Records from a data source

********

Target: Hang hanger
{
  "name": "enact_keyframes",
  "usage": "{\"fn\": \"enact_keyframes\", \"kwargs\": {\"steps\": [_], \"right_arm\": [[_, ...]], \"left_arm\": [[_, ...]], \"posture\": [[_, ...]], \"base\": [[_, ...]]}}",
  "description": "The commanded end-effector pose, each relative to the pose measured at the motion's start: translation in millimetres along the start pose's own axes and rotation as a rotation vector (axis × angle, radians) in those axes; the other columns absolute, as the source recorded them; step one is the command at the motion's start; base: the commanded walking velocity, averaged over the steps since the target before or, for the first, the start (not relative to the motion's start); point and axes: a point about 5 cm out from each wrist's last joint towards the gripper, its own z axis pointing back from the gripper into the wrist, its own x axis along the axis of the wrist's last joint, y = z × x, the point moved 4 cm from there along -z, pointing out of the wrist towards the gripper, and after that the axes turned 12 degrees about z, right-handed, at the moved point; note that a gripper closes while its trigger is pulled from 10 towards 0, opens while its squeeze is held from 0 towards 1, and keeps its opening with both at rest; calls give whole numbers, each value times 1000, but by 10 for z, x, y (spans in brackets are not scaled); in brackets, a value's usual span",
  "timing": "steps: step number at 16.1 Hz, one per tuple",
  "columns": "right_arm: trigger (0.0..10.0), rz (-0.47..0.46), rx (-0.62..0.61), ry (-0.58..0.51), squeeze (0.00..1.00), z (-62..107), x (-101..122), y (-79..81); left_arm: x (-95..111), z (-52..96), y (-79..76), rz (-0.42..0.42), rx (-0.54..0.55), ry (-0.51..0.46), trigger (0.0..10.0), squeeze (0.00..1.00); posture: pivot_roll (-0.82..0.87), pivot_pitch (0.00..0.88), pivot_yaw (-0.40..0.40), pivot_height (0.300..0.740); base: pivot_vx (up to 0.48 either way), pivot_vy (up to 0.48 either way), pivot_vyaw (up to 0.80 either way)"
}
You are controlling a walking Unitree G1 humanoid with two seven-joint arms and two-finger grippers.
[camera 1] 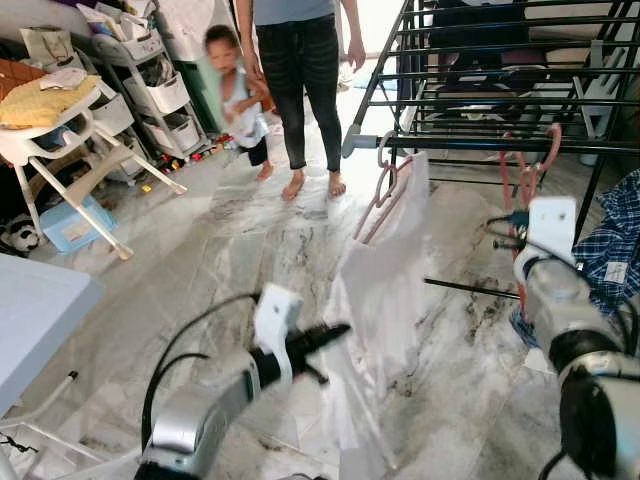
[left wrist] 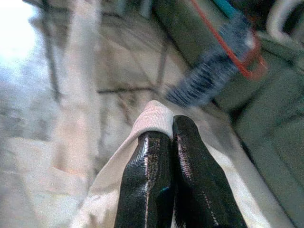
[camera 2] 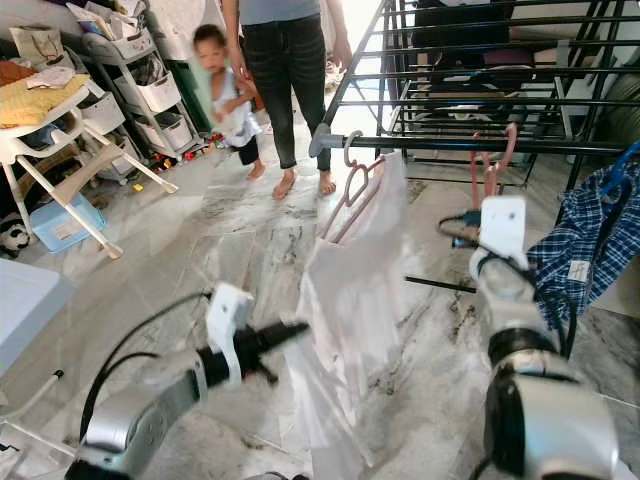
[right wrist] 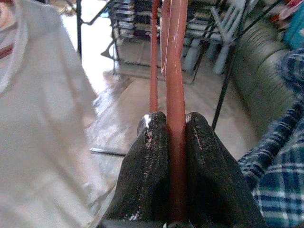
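R gripper: clenched on a red hanger. Fingers pinch the hanger's plastic from both sides, no gap visible between pads and plastic. In the head views the hanger stands roughly upright above the R wrist, its hook up near the black rail of the drying rack; whether hook touches rail cannot be told. A thinner red bar runs just beside the gripped one in the R wrist view.

L gripper: clamped on the white garment. Fingers pressed together w/ a fold of white cloth caught at the tips, cloth bulging over the L finger. In the head views the L arm reaches fwd and the fingertips meet the garment's lower left edge.

The white garment hangs on a pink hanger whose hook sits at the end of the rack rail. It hangs down toward the marble floor.

Plaid blue cloth hangs at far R, just beside the R arm.

Background: two persons, an adult and a child, stand on the floor beyond the rack. White high chair and storage shelves at far L.
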Motion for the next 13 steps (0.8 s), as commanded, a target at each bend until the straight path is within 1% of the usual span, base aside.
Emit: {"fn": "enact_keyframes", "kwargs": {"steps": [1, 2, 3, 6, 7, 9, 10, 11, 12, 13], "right_arm": [[0, -10, -24, -63, 0, 7, 123, 21], [0, 1, -43, -59, 0, 32, 78, 24], [0, 6, -61, -72, 0, 67, 37, 3], [0, 26, -59, -99, 0, 135, -24, 10], [0, 34, -24, -102, 0, 217, -109, 86], [0, 44, 8, -105, 0, 299, -197, 148], [0, 25, 15, -90, 0, 358, -271, 180], [0, 22, 23, -93, 0, 398, -286, 212], [0, 0, 43, -82, 0, 463, -322, 285], [0, -29, 80, -49, 0, 589, -398, 418]], "left_arm": [[115, 49, 108, -39, 53, -39, 10000, 0], [132, 52, 134, -36, 64, -48, 10000, 0], [164, 55, 174, -52, 90, -68, 10000, 0], [225, 50, 197, -60, 115, -105, 10000, 0], [321, 37, 237, -63, 152, -156, 10000, 0], [362, 6, 225, -68, 150, -165, 10000, 0], [388, -7, 242, -80, 166, -176, 10000, 0], [411, -3, 259, -82, 181, -188, 10000, 0], [441, 6, 306, -83, 214, -206, 10000, 0], [451, 49, 435, -97, 311, -233, 10000, 0]], "posture": [[-72, 21, 170, 740], [-74, 22, 171, 740], [-77, 25, 172, 740], [-84, 31, 172, 740], [-93, 30, 173, 740], [-94, 30, 173, 740], [-99, 29, 175, 740], [-99, 29, 175, 740], [-108, 29, 174, 740], [-113, 26, 172, 740]], "base": [[0, 0, 0], [0, 0, 0], [0, 0, 0], [0, 0, 0], [0, 0, 0], [0, 0, 0], [0, 0, 0], [0, 0, 0], [0, 0, 0], [0, 0, 0]]}}
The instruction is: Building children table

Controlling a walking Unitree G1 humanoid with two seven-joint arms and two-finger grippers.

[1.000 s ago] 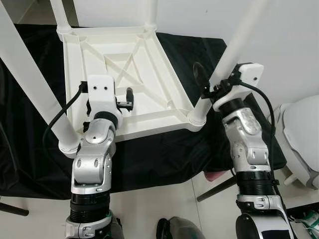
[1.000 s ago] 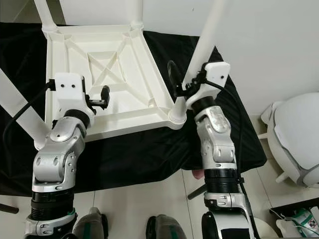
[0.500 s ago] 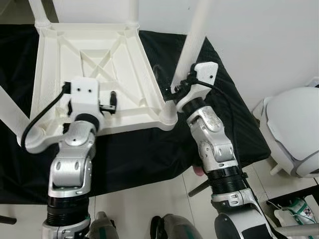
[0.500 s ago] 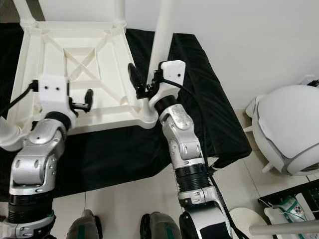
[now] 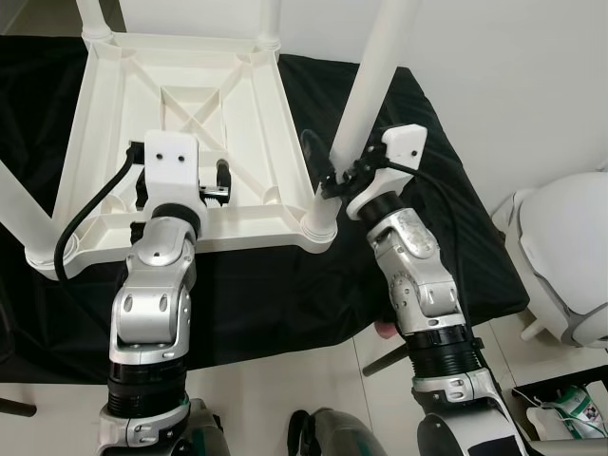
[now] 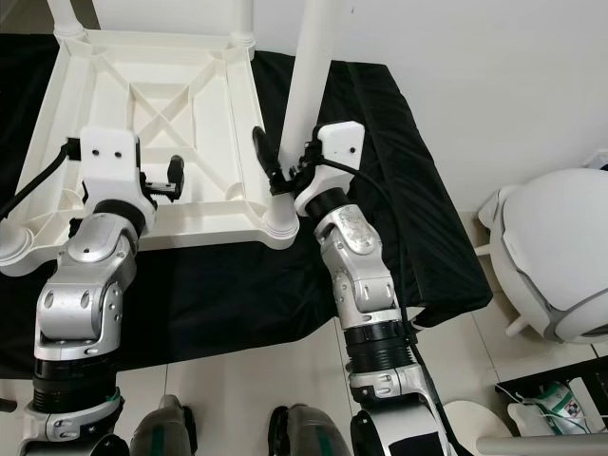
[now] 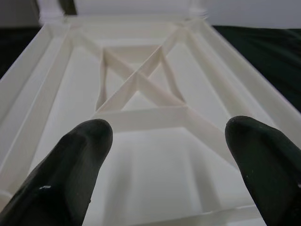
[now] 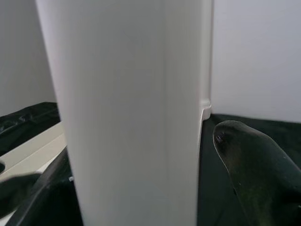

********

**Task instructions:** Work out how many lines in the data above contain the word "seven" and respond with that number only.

**Result below:** 2